# TASK INSTRUCTIONS
Begin at the line below that contains "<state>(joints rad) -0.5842". Repeat it and all remaining lines of the records exactly.

Start of MATERIAL PROVIDED

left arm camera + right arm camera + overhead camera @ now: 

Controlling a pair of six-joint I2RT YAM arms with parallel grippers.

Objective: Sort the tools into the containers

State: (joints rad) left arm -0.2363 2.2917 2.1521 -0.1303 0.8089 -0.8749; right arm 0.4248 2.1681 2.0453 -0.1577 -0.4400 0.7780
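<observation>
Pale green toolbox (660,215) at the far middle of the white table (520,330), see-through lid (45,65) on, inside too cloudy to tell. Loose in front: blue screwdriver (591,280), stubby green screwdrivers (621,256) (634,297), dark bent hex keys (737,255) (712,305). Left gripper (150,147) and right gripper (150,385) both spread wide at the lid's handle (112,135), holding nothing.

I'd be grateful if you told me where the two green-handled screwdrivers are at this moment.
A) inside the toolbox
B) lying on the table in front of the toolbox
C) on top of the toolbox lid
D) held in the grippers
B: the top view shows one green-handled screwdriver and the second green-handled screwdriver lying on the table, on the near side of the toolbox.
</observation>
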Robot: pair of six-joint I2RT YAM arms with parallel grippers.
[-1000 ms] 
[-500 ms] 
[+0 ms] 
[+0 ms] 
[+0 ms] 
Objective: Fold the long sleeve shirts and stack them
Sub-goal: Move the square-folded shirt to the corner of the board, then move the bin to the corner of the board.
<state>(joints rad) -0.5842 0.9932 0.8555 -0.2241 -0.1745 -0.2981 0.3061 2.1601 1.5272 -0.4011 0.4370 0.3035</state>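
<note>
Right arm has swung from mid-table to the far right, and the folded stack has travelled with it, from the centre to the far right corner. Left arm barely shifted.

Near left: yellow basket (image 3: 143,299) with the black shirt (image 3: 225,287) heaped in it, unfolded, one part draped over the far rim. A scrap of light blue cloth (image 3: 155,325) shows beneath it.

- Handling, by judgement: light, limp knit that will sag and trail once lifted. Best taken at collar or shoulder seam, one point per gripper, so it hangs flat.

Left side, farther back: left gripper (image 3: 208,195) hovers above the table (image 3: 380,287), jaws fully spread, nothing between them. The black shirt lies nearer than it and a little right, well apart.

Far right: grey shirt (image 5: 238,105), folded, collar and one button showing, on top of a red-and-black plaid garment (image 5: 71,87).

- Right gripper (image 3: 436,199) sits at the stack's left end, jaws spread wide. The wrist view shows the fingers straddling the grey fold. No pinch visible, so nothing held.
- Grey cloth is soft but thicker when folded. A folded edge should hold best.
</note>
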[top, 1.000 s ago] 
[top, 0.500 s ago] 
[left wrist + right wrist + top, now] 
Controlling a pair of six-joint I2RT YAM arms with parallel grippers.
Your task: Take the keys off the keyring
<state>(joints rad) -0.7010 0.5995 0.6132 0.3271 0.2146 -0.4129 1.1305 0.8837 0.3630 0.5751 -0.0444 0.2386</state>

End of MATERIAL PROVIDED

# OUTPUT BELOW
<state>(joints rad) -0.5842 0.9932 0.8555 -0.2241 -0.1745 -0.2981 0.3061 2.1601 1.5272 -0.4011 0.4370 0.3035</state>
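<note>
Right arm has swung from mid-table to the far right, and the folded stack has travelled with it, from the centre to the far right corner. Left arm barely shifted.

Near left: yellow basket (image 3: 143,299) with the black shirt (image 3: 225,287) heaped in it, unfolded, one part draped over the far rim. A scrap of light blue cloth (image 3: 155,325) shows beneath it.

- Handling, by judgement: light, limp knit that will sag and trail once lifted. Best taken at collar or shoulder seam, one point per gripper, so it hangs flat.

Left side, farther back: left gripper (image 3: 208,195) hovers above the table (image 3: 380,287), jaws fully spread, nothing between them. The black shirt lies nearer than it and a little right, well apart.

Far right: grey shirt (image 5: 238,105), folded, collar and one button showing, on top of a red-and-black plaid garment (image 5: 71,87).

- Right gripper (image 3: 436,199) sits at the stack's left end, jaws spread wide. The wrist view shows the fingers straddling the grey fold. No pinch visible, so nothing held.
- Grey cloth is soft but thicker when folded. A folded edge should hold best.
</note>
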[top, 1.000 s ago] 
[top, 0.500 s ago] 
[left wrist + right wrist + top, now] 
Controlling a pair of six-joint I2RT YAM arms with parallel grippers.
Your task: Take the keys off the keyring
<state>(joints rad) -0.7010 0.5995 0.6132 0.3271 0.2146 -0.4129 1.1305 0.8837 0.3630 0.5751 -0.0444 0.2386</state>

The exercise has been completed in full.